-- Exercise details --
From the entries, filter out every line that lacks "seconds" and copy the rest.

-- The data --
_ _ _ _ _
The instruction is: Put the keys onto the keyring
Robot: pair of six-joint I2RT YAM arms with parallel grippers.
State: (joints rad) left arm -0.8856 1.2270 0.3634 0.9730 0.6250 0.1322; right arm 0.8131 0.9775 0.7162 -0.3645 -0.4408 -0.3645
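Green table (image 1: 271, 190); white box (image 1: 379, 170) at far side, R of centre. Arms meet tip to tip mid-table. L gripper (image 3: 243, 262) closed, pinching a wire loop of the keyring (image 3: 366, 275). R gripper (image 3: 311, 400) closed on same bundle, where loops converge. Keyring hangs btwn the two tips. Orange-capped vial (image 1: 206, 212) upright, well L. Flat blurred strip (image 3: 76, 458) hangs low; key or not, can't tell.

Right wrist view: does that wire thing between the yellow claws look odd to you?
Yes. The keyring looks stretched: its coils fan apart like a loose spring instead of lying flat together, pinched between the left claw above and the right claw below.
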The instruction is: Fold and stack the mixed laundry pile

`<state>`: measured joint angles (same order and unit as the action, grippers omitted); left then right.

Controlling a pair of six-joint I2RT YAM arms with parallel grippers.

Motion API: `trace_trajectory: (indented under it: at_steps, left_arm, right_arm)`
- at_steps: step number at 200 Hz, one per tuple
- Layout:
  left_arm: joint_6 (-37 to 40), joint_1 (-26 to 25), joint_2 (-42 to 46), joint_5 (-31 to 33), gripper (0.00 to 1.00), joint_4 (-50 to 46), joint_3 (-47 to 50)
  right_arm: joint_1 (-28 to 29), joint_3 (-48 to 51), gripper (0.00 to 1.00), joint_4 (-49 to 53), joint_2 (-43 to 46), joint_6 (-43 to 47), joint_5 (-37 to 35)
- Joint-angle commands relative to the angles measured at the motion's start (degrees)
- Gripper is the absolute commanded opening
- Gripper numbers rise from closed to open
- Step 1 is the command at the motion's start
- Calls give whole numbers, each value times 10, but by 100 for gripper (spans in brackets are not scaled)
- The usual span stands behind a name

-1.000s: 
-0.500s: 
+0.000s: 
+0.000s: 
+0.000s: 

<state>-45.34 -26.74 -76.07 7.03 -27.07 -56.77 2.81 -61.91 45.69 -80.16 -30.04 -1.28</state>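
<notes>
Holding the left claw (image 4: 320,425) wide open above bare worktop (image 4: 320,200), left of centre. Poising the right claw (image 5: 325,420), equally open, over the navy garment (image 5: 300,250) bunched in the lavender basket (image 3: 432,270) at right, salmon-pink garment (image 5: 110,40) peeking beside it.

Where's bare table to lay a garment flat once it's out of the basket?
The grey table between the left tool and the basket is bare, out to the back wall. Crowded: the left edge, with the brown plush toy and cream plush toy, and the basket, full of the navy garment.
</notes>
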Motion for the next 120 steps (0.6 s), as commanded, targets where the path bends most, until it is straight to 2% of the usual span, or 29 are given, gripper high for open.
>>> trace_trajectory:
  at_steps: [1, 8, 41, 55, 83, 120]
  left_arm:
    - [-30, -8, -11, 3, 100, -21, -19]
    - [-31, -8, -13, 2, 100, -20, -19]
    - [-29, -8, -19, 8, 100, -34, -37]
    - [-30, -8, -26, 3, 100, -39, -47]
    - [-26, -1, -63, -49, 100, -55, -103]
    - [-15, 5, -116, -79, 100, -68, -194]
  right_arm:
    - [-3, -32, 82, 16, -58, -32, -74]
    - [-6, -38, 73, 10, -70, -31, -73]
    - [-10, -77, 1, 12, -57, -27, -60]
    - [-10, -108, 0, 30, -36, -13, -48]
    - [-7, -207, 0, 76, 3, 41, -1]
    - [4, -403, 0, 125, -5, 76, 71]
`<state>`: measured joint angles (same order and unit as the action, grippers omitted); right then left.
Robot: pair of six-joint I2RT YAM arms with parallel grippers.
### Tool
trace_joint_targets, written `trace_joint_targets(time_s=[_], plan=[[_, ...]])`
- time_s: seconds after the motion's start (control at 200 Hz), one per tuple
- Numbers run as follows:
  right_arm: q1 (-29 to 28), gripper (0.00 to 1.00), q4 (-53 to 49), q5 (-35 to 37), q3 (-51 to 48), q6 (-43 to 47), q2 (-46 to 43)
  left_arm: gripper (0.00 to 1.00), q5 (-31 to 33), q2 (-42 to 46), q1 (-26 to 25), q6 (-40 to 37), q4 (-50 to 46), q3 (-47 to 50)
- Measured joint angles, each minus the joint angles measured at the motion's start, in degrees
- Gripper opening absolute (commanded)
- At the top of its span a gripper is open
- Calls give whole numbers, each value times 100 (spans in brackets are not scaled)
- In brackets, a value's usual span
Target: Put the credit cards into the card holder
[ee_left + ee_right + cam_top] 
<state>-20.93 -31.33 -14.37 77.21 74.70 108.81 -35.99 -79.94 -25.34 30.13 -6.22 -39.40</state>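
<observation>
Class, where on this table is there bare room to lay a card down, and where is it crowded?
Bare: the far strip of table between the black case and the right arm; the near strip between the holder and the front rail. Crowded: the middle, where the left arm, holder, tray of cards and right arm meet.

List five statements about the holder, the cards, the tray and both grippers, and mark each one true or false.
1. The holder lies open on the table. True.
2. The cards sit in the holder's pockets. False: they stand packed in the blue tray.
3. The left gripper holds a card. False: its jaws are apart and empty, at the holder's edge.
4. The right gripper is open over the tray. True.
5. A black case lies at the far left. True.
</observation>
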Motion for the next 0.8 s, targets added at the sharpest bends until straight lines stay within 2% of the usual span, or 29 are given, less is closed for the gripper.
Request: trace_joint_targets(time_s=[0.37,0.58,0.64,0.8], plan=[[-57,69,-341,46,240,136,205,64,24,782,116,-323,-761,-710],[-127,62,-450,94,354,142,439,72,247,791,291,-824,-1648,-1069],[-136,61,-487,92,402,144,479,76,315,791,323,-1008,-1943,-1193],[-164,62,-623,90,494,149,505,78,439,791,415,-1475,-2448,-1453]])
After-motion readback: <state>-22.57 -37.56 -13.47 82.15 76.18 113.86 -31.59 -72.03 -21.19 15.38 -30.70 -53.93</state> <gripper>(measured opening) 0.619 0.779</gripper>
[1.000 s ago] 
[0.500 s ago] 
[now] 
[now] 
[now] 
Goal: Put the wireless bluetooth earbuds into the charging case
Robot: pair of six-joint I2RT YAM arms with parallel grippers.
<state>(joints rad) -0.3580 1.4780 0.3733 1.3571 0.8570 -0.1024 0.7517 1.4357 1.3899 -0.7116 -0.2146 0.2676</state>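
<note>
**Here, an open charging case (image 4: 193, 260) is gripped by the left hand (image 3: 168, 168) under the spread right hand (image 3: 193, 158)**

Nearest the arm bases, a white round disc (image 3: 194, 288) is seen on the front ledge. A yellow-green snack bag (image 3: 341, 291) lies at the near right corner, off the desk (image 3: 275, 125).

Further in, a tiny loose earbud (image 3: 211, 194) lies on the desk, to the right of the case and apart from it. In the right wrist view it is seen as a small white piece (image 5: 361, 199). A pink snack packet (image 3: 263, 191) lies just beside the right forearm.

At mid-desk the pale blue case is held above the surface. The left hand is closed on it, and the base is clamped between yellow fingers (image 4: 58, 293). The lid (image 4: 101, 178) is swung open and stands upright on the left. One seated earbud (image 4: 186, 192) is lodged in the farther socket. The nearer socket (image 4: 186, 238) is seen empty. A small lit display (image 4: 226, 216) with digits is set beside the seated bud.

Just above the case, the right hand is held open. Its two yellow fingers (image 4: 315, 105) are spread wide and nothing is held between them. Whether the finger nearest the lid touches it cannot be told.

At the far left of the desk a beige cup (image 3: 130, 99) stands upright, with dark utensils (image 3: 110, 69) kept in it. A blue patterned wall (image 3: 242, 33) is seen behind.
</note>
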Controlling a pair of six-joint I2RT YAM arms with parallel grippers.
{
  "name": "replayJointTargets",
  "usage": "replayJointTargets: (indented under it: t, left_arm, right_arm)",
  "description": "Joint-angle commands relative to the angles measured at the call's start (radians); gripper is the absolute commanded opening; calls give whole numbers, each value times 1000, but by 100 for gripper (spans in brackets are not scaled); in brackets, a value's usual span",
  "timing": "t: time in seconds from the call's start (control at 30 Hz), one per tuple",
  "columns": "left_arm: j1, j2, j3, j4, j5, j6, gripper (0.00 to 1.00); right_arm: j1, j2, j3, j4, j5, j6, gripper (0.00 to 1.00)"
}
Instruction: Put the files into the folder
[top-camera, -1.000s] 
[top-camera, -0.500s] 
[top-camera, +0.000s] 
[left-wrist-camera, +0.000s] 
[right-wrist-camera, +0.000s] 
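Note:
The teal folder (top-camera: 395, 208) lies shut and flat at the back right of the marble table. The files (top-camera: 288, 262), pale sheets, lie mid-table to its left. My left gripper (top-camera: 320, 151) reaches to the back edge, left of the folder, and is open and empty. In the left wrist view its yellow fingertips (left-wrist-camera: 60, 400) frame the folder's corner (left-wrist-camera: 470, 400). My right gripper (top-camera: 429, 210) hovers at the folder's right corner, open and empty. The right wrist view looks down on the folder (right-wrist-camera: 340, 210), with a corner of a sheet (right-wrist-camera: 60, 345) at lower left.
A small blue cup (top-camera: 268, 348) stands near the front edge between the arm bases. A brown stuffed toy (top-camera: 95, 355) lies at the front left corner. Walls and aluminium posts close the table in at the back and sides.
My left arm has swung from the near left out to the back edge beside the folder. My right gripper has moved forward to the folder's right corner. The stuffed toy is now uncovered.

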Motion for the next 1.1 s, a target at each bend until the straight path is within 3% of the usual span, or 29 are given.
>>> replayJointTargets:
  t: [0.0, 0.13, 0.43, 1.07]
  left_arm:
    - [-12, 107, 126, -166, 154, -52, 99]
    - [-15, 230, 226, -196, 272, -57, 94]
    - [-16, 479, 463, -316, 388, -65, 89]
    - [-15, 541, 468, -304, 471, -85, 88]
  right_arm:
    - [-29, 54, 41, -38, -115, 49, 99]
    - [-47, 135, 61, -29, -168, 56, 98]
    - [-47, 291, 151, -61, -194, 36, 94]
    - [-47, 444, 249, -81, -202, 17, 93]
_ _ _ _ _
-- Solution to this task --
- time_s: seconds after the motion's start (control at 200 Hz), one per tuple
  "timing": "t: time in seconds from the call's start (control at 30 Hz), one per tuple",

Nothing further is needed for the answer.